*** Block opens ***

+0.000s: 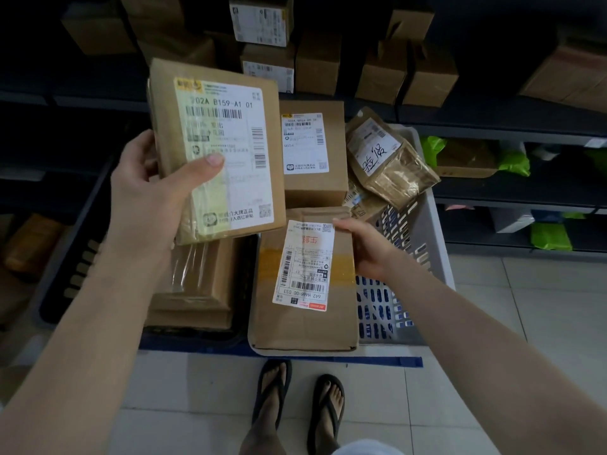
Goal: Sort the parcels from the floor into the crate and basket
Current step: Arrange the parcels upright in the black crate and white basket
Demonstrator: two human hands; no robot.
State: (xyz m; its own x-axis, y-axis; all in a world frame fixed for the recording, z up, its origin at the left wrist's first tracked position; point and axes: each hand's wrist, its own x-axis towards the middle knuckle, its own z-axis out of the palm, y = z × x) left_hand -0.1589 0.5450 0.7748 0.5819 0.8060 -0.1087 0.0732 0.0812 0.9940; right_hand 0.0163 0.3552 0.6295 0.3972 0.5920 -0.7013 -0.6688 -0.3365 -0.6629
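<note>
Head view shows a pale grey perforated plastic basket (440, 231) just beside a dark plastic crate (78, 267) on the floor — the right hand (368, 247) grips the edge of a labelled brown cardboard box (295, 330) lying in the basket, the left hand (147, 198) clasps a flat brown cardboard parcel (230, 133) raised above the crate.

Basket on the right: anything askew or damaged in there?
The brown pouch lies tilted on other parcels, leaning over the basket's far rim, its lower half crumpled. The near box, under the right hand, and the box behind it look intact.
</note>
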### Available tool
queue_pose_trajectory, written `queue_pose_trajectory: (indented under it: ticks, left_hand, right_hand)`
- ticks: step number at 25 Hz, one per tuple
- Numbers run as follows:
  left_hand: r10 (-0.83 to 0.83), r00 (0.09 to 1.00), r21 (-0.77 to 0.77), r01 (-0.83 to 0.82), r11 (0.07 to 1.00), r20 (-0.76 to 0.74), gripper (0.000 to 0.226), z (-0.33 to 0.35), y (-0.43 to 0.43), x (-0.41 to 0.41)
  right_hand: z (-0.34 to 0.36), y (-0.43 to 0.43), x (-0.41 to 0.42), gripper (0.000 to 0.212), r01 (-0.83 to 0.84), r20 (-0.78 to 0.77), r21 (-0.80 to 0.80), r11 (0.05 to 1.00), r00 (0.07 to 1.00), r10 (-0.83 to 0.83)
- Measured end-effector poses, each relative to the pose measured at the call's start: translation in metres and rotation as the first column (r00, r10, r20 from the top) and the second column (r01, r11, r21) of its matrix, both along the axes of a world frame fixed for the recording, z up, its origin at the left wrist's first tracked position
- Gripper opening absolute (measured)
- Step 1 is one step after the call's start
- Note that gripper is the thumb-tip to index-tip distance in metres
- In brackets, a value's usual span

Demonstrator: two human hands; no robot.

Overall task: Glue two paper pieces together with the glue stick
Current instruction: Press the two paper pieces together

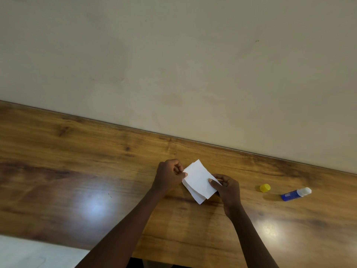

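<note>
Two white paper pieces (198, 180) lie stacked one on the other, slightly offset, just above the wooden table (96, 161). My left hand (169, 176) pinches their left edge between thumb and fingers. My right hand (227, 188) grips their right edge, thumb on top. A blue glue stick (295, 194) with its white tip exposed lies on its side to the right, untouched. Its yellow cap (265, 188) rests on the table between the stick and my right hand.
A plain beige wall (173, 64) runs along the table's far edge. A white surface (29, 252) shows at the lower left, past the table's near edge. Ceiling light glares on the wood at left and lower right.
</note>
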State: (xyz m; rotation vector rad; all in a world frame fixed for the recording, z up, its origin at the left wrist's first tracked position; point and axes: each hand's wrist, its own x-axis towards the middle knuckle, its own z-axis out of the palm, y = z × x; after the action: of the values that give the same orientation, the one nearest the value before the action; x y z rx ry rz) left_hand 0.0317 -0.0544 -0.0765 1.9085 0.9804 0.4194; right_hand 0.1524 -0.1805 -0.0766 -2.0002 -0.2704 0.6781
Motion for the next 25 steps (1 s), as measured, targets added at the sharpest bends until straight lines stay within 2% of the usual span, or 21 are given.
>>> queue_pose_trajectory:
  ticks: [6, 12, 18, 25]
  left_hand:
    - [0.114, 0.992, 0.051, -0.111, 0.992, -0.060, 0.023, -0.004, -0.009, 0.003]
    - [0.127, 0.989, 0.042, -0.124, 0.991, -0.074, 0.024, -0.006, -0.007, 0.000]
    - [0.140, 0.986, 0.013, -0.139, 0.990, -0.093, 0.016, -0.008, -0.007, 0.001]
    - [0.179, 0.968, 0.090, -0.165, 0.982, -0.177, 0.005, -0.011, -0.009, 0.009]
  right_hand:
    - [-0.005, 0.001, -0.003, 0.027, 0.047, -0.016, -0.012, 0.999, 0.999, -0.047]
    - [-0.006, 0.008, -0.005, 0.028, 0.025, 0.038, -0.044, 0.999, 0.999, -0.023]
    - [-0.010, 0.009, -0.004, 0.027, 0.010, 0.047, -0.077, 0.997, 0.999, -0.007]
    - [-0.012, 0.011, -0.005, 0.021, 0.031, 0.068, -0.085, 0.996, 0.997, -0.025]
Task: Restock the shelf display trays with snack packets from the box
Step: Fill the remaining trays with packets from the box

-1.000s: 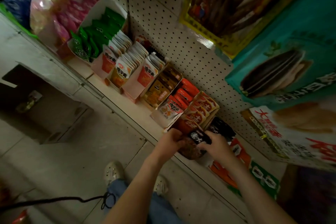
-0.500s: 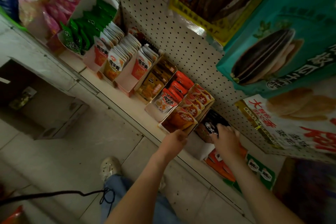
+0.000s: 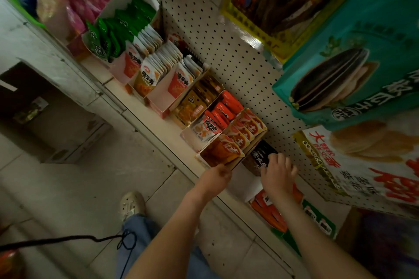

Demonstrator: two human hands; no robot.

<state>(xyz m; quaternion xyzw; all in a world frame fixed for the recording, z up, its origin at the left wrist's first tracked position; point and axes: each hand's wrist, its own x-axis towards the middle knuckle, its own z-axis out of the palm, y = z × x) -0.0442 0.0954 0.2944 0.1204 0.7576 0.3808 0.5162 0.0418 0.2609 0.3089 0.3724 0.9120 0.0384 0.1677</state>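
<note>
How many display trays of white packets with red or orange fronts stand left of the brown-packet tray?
3, side by side on the shelf: leftmost tray, middle tray, rightmost tray beside the brown-packet tray. Their walls overlap, so a divider may be hidden.

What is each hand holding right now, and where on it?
The right hand has its grip on the black packets, at their near end. The left hand pinches the orange tray's front corner.

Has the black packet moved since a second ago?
Yes. The black packet went from the shelf's front edge, between both hands, back toward the pegboard, into the tray beside the orange packets. The right hand rests on it.
</note>
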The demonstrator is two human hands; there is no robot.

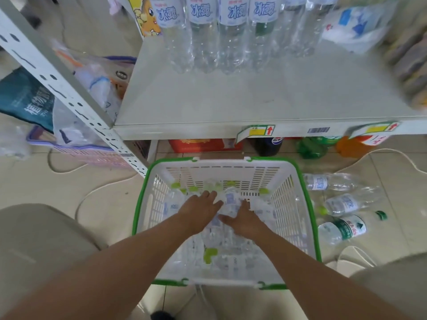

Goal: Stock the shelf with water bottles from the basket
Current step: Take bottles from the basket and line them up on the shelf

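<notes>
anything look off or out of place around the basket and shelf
Yes: three water bottles lie on their sides on the floor tiles right of the basket, not in it or on the shelf. A price tag on the shelf's front edge hangs crooked.

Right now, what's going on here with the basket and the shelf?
A person is leaning over a white basket on the floor. Their left hand and right hand reach in on either side of one water bottle on top of the pile. Whether either hand has gripped it is unclear. The shelf above has a row of bottles standing at the back. Three more loose bottles lie on the floor to the right of the basket.
</notes>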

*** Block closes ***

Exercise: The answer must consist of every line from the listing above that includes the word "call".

Task response:
- Measured end-effector poses, each relative to the pose measured at the call's start: translation in metres and rotation as the first column (r00, r10, r20 from the top) and the second column (r01, r11, r21) of its matrix, both along the axes of a world frame fixed for the recording, z up, its origin at the left wrist's first tracked position
- Step 1 is one step after the call's start

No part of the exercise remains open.